Do PLL LOT trafią także nowe samoloty. Będzie to Boeing 737 max 8.
Samolot Boeing 737 Max 8 czyli najnowsze dziecko firmy Boeing, odbierzemy na przełomie listopada i grudnia 2017 r., a dostawy tych 6 zakontraktowanych samolotów zakończymy w maju 2019 r. Samolot ma 186 miejsc, ma lepsze silniki, bardziej wydajne i - co bardzo istotne - są one bardziej ciche – mówił szef PLL LOT.
Jak dodał w przyszłym roku trafią także nowe, szerokokadłubowe Dreamlinery 787-9.

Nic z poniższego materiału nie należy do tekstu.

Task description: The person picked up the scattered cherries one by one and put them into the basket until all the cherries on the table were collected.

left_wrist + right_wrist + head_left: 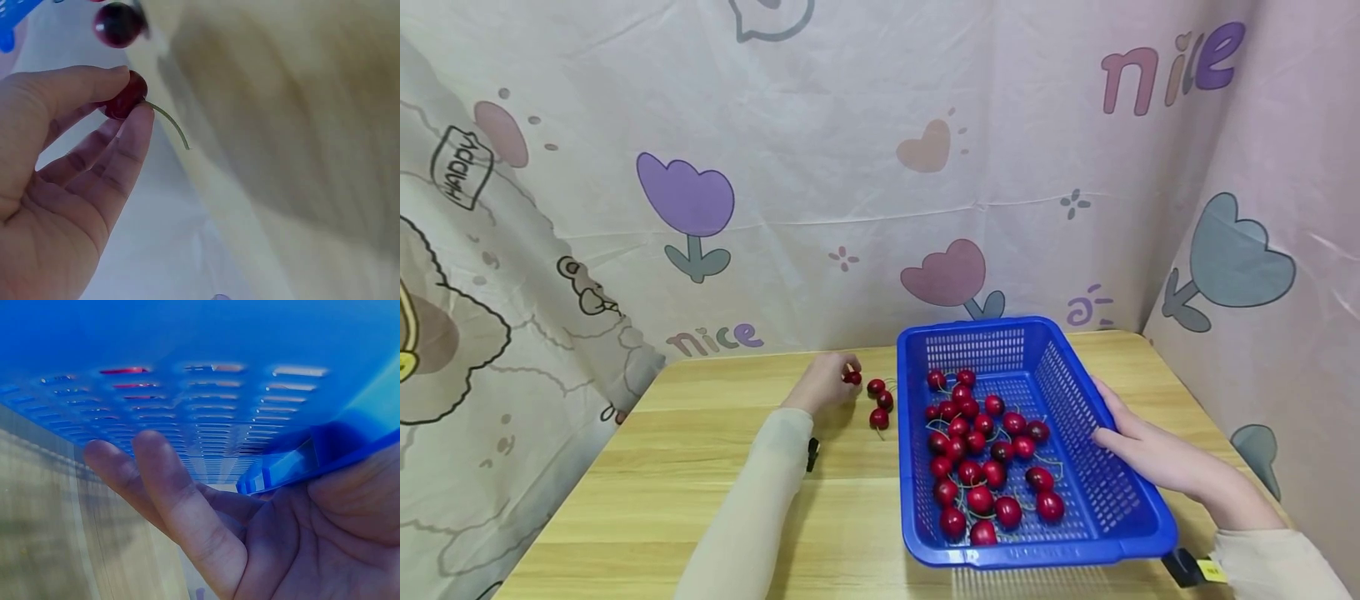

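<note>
Near the back of the table, my left hand (824, 385) pinches a dark red cherry (129, 95) between thumb and fingertips; its curved green stem (172, 119) sticks out free. Just right of that hand lie loose cherries (879, 419) on the wood. A blue plastic basket (1037, 552) with slotted walls holds many cherries (980, 500), mostly toward its left side. On the basket's right side, my right hand (1157, 450) grips the rim, thumb over the top edge. In the right wrist view its fingers (169, 475) lie along the outside of the slotted wall.
The wooden table (685, 467) is light-coloured. Behind it and at both sides hangs a pale printed cloth (820, 167) with tulips and lettering, close to the table's back edge. The basket takes up much of the table's right half.
</note>
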Tool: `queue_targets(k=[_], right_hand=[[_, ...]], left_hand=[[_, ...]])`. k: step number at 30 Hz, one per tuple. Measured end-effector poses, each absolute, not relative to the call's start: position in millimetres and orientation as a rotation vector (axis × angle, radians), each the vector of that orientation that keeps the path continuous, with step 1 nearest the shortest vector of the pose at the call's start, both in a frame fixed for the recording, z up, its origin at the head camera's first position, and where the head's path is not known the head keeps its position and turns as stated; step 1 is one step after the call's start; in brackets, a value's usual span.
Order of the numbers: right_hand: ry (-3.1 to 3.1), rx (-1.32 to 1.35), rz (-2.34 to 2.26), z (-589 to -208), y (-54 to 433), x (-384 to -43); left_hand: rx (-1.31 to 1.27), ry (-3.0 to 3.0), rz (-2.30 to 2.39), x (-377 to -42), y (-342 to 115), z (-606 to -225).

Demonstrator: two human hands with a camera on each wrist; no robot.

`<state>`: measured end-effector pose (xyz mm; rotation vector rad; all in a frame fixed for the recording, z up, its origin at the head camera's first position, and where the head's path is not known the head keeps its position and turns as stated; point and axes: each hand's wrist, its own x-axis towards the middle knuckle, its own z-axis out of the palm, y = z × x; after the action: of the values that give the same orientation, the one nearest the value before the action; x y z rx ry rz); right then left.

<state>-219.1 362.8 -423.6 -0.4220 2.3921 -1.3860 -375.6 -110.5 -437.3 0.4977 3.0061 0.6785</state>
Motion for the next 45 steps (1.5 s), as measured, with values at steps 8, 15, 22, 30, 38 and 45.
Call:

Trzy z nich będą w przyszłym roku, a jeden w 2019 r. To jest konstrukcja sprawdzona, samolot ten może przewieźć 294 pasażerów. Prawdopodobnie trafią na połączenia z USA i Kanadą, a latające teraz do tych krajów samoloty mogą trafić na inne kierunki – powiedział Milczarski.
Jak mówił w 2016 r. LOT-owi udało się przewieźć ponad założone wcześniej 6,5 mln pasażerów. Dodał, że „LOT rozwija się w harmonijny sposób rozwijając połączenia daleko dystansowe. Musimy rozwijać też połączenia średnio i krótko dystansowe, a do 2020 roku zakładamy zwiększenie skali działalności ponad dwukrotnie, że przewieziemy 10,5 mln pasażerów i jesteśmy na dobrej drodze”.
Zamierzamy i będziemy otwierać nowe połączenia – mówił szef PLL LOT.
Odnosząc się do prognoz finansowych, Milczarski powiedział, że tegoroczny wynik z działalności podstawowej będzie lepszy od zakładanego w budżecie.
Z pewnością pobijemy założenia budżetowe czyli wynik na poziomie 175 mln zł, a takie były prognozy wyniku z działalności podstawowej, z pewnością osiągniemy 260 mln zł, a może nawet przekroczymy 300 mln zł i to byłby najwyższy wynik w historii LOT-u – mówił Milczarski.
I dodał, że to - co jest dla najistotniejsze - to gotówka, „jeśli biznes generuje gotówkę to jest zdrowy biznes, w roku 2016 wygenerowaliśmy ok. 50 mln zł gotówki z działalności podstawowej, a myślę, że w tym roku wygenerujemy jej jeszcze więcej”_.
Dodał, że „zyski nie są wysokie, ale mam nadzieję, że kiedyś będą wysokie. To jest tak jak w każdym biznesie, wykonaliśmy gigantyczną pracę jeśli chodzi o sposób podejścia np. do struktur sprzedaży biletów. Odczarowujemy mit, że LOT jest drogi, dzięki temu jesteśmy w stanie przyciągać do nas więcej klientów”.